Tuesday, 21.08.2012 17 c.t.

Burstiness and long-range correlation in natural language

by Dr. Eduardo G. Altmann
from Dynamical system and Social Dynamics Max Planck Institute for the Physics of Complex Systems, Dresden

Ludwig Prandtl lecture hall


Recent temporal analysis of different large-scale databases of human activities show that two ubiquitous patterns are the intermittency in the occurrence of events (burstiness) and correlations on arbitrarily long times. Natural language is a prominent human activity that not only creates these temporal patterns but also reproduces the patterns of external events. In this talk I'll discuss how these two phenomena relate to each other on different linguistic scales.

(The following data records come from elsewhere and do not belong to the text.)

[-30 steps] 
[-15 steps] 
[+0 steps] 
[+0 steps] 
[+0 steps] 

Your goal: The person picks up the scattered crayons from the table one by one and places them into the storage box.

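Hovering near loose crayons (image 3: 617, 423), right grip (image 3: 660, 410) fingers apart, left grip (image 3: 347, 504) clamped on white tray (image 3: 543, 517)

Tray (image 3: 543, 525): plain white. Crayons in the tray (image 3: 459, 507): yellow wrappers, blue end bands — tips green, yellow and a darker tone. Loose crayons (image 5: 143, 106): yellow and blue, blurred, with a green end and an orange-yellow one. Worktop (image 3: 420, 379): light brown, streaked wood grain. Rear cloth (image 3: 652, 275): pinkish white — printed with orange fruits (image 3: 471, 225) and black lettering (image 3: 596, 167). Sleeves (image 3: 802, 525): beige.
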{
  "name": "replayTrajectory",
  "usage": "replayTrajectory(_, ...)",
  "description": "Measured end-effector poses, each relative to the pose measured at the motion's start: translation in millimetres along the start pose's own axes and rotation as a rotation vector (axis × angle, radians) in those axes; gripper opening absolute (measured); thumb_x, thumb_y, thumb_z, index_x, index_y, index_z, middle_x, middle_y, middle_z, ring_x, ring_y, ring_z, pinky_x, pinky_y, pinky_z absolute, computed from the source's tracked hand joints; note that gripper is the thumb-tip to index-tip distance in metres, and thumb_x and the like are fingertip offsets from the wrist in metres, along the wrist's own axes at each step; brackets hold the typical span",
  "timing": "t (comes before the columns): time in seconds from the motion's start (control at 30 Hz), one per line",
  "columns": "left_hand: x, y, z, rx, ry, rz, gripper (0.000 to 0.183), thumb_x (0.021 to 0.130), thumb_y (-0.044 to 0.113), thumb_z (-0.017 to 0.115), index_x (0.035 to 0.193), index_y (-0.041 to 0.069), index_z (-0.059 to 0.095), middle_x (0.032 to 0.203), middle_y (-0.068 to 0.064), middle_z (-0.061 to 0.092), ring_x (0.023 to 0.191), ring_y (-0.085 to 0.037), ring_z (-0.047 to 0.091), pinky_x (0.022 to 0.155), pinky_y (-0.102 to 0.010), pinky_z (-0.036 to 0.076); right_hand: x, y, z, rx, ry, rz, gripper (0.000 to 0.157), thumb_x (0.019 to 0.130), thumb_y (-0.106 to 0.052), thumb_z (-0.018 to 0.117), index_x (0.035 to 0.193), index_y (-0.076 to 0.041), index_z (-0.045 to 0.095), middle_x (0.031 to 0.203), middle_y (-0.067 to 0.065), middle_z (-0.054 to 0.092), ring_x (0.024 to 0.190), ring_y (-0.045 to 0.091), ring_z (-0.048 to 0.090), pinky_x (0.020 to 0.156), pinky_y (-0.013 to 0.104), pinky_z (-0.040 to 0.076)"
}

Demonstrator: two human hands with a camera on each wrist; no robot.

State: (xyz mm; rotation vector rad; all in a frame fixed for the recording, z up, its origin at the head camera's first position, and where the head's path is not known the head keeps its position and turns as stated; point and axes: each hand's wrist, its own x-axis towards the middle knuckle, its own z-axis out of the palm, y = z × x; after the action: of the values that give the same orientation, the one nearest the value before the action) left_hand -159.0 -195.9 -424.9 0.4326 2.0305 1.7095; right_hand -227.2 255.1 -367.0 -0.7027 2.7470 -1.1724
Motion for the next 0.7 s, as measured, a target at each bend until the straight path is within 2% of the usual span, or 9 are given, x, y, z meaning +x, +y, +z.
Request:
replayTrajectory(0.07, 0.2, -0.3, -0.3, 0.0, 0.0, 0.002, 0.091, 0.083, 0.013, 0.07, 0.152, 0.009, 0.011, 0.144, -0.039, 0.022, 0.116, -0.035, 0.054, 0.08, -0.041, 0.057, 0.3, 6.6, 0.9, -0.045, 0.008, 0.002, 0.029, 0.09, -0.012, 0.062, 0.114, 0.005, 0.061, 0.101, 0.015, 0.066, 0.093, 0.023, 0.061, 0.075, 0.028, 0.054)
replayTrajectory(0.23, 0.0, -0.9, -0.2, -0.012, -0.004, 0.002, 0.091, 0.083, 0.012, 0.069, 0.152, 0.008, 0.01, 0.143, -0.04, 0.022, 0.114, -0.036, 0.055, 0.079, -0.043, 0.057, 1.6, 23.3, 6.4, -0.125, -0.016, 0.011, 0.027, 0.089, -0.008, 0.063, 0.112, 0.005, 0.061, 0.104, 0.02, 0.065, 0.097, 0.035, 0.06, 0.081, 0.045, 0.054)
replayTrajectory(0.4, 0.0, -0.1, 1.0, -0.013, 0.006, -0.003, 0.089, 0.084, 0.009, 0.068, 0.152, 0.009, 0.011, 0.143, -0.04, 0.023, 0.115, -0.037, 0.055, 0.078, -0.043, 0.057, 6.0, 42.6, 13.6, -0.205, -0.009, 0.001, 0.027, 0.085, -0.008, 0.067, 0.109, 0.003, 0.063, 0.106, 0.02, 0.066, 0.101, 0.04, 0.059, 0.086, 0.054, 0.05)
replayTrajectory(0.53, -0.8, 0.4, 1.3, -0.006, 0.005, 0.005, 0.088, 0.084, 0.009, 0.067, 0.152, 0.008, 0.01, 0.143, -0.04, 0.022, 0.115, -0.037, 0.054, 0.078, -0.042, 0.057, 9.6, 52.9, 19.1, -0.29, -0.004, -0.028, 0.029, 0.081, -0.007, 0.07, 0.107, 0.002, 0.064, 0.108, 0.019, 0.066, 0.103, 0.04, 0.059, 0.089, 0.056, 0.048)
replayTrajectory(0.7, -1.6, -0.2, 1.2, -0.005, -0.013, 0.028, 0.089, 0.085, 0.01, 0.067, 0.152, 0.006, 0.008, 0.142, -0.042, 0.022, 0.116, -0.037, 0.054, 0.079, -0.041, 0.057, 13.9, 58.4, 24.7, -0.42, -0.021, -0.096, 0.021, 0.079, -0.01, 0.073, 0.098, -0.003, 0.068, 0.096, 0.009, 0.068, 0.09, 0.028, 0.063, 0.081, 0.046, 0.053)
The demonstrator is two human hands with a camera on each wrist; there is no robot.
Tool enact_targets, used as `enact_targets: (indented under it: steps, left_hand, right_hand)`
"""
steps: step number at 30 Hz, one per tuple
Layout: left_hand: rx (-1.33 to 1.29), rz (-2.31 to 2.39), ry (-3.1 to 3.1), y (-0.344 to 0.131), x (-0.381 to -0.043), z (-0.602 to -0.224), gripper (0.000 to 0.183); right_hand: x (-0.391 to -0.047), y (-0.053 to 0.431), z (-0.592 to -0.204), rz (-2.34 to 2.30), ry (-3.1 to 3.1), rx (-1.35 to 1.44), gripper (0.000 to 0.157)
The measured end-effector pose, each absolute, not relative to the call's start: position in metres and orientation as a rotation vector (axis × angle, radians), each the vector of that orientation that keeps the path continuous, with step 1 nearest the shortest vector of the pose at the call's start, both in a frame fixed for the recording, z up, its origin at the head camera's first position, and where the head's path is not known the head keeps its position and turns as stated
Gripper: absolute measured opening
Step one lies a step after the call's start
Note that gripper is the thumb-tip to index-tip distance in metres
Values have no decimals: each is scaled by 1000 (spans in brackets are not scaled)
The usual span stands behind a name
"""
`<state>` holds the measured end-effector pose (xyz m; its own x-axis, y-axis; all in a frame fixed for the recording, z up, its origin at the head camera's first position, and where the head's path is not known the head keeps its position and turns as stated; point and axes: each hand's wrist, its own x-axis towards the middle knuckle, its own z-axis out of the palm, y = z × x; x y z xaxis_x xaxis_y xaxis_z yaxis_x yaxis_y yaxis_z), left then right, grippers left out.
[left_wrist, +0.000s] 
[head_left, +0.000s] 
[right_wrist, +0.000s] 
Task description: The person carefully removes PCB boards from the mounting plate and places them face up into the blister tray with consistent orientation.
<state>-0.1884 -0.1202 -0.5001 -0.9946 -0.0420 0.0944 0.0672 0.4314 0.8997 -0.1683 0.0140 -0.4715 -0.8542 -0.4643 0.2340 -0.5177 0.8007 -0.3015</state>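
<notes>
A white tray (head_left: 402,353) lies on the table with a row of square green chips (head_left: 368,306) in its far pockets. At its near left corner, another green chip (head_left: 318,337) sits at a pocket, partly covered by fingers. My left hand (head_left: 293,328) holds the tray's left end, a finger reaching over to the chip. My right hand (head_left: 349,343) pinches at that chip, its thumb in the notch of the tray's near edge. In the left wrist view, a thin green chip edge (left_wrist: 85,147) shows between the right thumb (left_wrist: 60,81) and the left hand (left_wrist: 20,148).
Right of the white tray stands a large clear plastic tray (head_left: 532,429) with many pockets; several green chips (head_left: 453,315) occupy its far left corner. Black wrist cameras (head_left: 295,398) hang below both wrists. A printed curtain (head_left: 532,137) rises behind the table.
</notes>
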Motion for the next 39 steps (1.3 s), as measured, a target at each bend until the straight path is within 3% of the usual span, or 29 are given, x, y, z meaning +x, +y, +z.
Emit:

In particular, we explain the correlations observed in different low-level encodings (ASCII,letters, vowels, etc.) of texts by tracing their origin to the burstiness of specific words. We discuss how this burstiness depends on the semantics of the words and on the authors of the texts, and can be used in practical applications such as document classification and authorship recognition. Beyond this analysis, which is based mostly on literary texts, I'll report also investigations of online discussion groups which take into account the heterogeneity of the language at the level of users and topics. An important part of the information modern databases reveal about human activities originates from the communication between different persons. An understanding of the dynamical properties of the language used in this communication is therefore essential also for many of the recent applications of statistical physics and dynamical systems methods to "big data".